Quantitative risk management
Quantitative risk illuminates the levers that link decisions to value.
This article illustrates the construction of a simple stochastic model with a straightforward example that captures the key categories of risk.
My daily cycle is circumscribed by uncertainty. What sort of form am I in on the day? Which way is the wind blowing and how strong? Will I catch the lights? Will I bump into someone I know? Will the bike break down?
The parallels to project management are all too apparent. Project teams and their governance can be in better or worse form. Projects encounter headwinds and stop lights and they break down.
My goal is to get to work on time and the project wants to deliver on schedule. The analysis is analogous.
Goal oriented & actionable
The first step in the construction of any meaningful model is to identify the objectives we are trying to achieve and the decision we can make in order to achieve them.
Safety first, my primary objective is to make it to work in one piece. I would also like to make it to work on time, but this being a stochastic model, I can do better than that: I would like to be late to work on average less than once a week. I will, cravenly, forego a discussion of the trade off between the probability of an accident and time and cost-savings, which is a subject for an article by itself, and resolve to cycle carefully.
My decision space is dominated by choosing my departure time. In a longer article, we might also look at bike maintenance and service and even the capital investment of buying a new bike.
Predictive and stochastic
Paraphrasing ISO31000, “Risk management is the coordination of activities to direct and control an organization with regard to the effect of uncertainty on objectives.” Our model aims to explicate exactly the relationships between decisions, objectives and the unruly turmoil of uncertainty that lies in between.

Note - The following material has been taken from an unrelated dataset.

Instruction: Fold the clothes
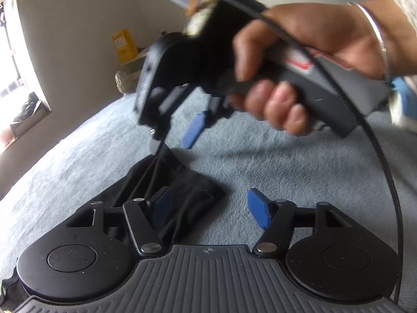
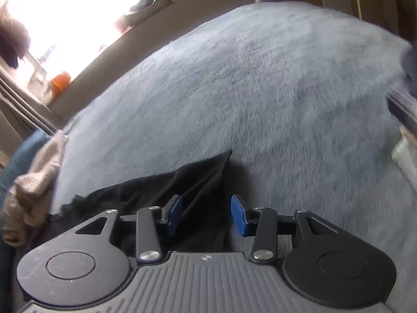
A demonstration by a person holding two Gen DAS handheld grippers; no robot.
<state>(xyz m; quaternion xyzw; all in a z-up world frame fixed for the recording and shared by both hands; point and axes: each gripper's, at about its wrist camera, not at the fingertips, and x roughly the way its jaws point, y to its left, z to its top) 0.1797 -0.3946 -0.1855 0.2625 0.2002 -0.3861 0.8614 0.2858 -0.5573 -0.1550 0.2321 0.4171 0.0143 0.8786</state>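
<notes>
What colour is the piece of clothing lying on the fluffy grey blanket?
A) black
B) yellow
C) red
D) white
A: the black cloth garment lies on the fluffy grey blanket, with a corner of it between the blue pads of the right gripper; it shows black in the left wrist view too.

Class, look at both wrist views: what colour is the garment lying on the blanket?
Black, a plain black garment; the right wrist view shows it best.
</notes>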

These relations are and must be causal; it is not enough to describe historical contingencies. We want to understand how decisions propagate through causal chains and interact with uncertainties to affect outcomes. And the model is born stochastic; we don’t begin with a deterministic model and look at potential deviations. If risk is the effect of uncertainty on objectives, then we’d better place uncertainty at the centre of our analysis of risk.
The causal map
A causal map serves three ends. First, it is the basis of the quantitative model on which the decisions will be based. Secondly, and far more importantly, it provides common ground for analysts and decision makers to meet. Causality captures the experience and insight of experts because our intuition about causes is remarkably well developed, in contrast to our intuition about probability which is equally remarkably underdeveloped. Causal maps bring all stakeholders as close to the model as they need to approach, without getting them snarled in a mathematical tangle. Finally, the causal map shows the relationship between the fundamental elements of the model and the data we will use to condition it.
The causal map starts with decisions and objectives. These are the poles of the axis around which the map is built. The simplest meaningful map, with a decision, an objective and the uncertainty we’re trying to understand is shown above. Indeed, in many respects, this map may be good enough. We understand the basic relationships (arrival time = departure time + travel time) and with enough data on travel times, we have a simple, powerful decision model.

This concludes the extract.